A ativista Matuzza Sankofa, coordenadora da Casa Chama, de acolhimento e cultura LGBTQIA+, e membro do Centro de Convivência É de Lei, focado em políticas de redução de danos, lembra, no entanto, que debater pobreza menstrual não significa falar apenas de absorventes. “É preciso falar também do acesso a banheiros públicos com lugar para tomar banho, acesso a lavanderias públicas para que essas pessoas possam higienizar suas roupas… Isso é política de saúde preventiva. O SUS existe também para cuidar da população preventivamente e evitar que a pessoa chegue ao sistema de saúde só quando precisa de tratamento para uma doença”, argumenta. A ativista diz que projetos como o Vidas no Centro, da Prefeitura de São Paulo, que montou estações de banheiros e pias em sete pontos da região central para atender a população durante a pandemia deveriam ser perpetuados e expandidos para todo o país.
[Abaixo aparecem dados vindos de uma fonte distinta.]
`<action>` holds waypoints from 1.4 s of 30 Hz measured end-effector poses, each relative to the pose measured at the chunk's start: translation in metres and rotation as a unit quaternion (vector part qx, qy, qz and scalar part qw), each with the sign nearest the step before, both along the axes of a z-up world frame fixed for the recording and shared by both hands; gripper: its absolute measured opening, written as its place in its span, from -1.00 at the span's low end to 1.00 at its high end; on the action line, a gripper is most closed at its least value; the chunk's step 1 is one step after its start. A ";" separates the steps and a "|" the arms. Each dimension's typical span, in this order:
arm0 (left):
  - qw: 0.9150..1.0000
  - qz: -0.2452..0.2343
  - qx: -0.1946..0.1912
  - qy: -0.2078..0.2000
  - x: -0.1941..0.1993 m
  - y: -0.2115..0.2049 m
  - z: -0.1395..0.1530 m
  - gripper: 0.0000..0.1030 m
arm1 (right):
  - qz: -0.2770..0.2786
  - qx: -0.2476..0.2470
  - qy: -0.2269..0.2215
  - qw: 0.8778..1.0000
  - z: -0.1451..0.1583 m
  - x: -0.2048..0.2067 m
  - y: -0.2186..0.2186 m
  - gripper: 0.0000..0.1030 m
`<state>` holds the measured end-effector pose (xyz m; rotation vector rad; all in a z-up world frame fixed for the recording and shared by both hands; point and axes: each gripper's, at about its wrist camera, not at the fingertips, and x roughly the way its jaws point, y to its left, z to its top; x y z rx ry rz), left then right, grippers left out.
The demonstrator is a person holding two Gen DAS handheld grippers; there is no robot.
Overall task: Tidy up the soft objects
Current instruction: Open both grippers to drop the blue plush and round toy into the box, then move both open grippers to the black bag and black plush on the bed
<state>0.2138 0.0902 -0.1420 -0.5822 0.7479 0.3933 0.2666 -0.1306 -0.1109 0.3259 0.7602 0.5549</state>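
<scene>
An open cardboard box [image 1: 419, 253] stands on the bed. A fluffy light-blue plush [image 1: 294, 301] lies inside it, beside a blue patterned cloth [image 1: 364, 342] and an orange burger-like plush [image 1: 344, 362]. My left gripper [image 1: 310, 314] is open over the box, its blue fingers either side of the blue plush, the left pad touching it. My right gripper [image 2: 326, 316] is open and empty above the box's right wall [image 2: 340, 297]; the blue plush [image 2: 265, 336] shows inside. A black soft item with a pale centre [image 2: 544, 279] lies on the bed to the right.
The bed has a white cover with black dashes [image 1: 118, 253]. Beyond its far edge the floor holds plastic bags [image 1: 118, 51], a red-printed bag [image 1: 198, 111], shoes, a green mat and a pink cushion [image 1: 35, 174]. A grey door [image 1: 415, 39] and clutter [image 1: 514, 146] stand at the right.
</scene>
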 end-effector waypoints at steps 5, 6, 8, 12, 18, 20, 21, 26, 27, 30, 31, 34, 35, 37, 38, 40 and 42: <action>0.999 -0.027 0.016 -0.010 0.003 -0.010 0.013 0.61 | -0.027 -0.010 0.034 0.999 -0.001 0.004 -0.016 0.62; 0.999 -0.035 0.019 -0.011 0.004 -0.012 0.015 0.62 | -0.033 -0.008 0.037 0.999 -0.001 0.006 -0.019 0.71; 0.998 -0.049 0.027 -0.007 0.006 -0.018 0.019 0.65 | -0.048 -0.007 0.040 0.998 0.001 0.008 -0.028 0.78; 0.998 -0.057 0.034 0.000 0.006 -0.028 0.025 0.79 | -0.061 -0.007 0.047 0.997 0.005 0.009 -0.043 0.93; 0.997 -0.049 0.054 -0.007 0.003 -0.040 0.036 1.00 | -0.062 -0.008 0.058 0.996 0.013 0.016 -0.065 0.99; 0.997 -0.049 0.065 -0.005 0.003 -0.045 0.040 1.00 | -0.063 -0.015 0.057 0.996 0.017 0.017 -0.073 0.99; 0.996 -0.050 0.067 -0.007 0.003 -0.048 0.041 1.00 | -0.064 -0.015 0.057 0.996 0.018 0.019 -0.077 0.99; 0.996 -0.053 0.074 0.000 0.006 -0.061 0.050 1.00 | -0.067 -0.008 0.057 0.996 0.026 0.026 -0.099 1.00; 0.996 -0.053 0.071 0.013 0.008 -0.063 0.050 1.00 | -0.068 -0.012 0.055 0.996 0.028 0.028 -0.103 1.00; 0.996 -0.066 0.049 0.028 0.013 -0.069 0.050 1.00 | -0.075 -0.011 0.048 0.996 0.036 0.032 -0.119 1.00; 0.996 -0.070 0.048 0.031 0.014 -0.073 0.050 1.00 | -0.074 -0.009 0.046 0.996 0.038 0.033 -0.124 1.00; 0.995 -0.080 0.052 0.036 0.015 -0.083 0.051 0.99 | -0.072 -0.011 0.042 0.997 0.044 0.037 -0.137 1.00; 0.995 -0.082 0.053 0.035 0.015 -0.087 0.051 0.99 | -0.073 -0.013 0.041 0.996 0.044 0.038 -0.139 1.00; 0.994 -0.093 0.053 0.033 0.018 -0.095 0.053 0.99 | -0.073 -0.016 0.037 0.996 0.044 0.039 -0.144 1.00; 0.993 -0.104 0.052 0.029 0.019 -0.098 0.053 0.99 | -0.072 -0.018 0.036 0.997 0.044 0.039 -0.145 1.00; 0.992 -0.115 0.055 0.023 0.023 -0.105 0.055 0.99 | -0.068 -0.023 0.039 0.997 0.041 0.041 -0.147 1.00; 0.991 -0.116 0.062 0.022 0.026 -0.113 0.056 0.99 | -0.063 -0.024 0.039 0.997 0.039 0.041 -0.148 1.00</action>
O texto do Programa de Proteção e Promoção de Saúde Menstrual —cujo investimento estimado pelo Senado seria de 84,5 milhões de reais por ano, levando em conta oito absorventes ao mês/mulher—previa que o dinheiro para a distribuição desses itens viria de recursos do SUS. Bolsonaro vetou justamente esse trecho por alegar que o projeto não atende ao princípio de universalidade do sistema de saúde, uma vez que estipula beneficiárias específicas, e que absorventes não constam da lista de medicamentos considerados essenciais.A decisão do presidente ainda pode ser derrubada no Congresso Nacional, que tem 30 dias para vetá-la. Na última sexta, depois da polêmica gerada pelo veto, o Governo afirmou que ainda estuda formas de “viabilizar a aplicação da medida”.
Sem o amparo do Estado, muitas pessoas precisam contar com iniciativas como os projetos sociais de Matuzza, cujo departamento coordenado por ela no Centro de Convivência É de Lei distribui não apenas absorventes, mas calcinhas e cuecas para pessoas que menstruam, além de panfletos informativos sobre como usar esses produtos. “Tem gente que está há tanto tempo vivendo na rua que sequer sabe como colocar um absorvente na roupa íntima, ou como higienizar essas peças corretamente”, lembra.
Depois de anos de atividade voluntária em diversos projetos, Mirela Cavichioli percebeu na pandemia que “as necessidades das pessoas menstruantes não eram atendidas” mesmo pelas iniciativas que tinham as melhores intenções. “Via quase todos os kits de doação com sabonete, papel higiênico, escova de dente, mas era raro ver absorventes sendo incluídos”, conta. Ela se reuniu, então, com quatro amigas para criar o Projeto Absorver, que há sete meses distribui absorventes, preservativos e outros produtos de higiene básica para pessoas em situação de rua e que vivem em ocupações. Sempre que possível, convidam ginecologistas para falar sobre saúde sexual. “A pobreza menstrual inibe as pessoas de olhar para e cuidar do próprio corpo. Viver nessa situação é viver sem dignidade”, resume.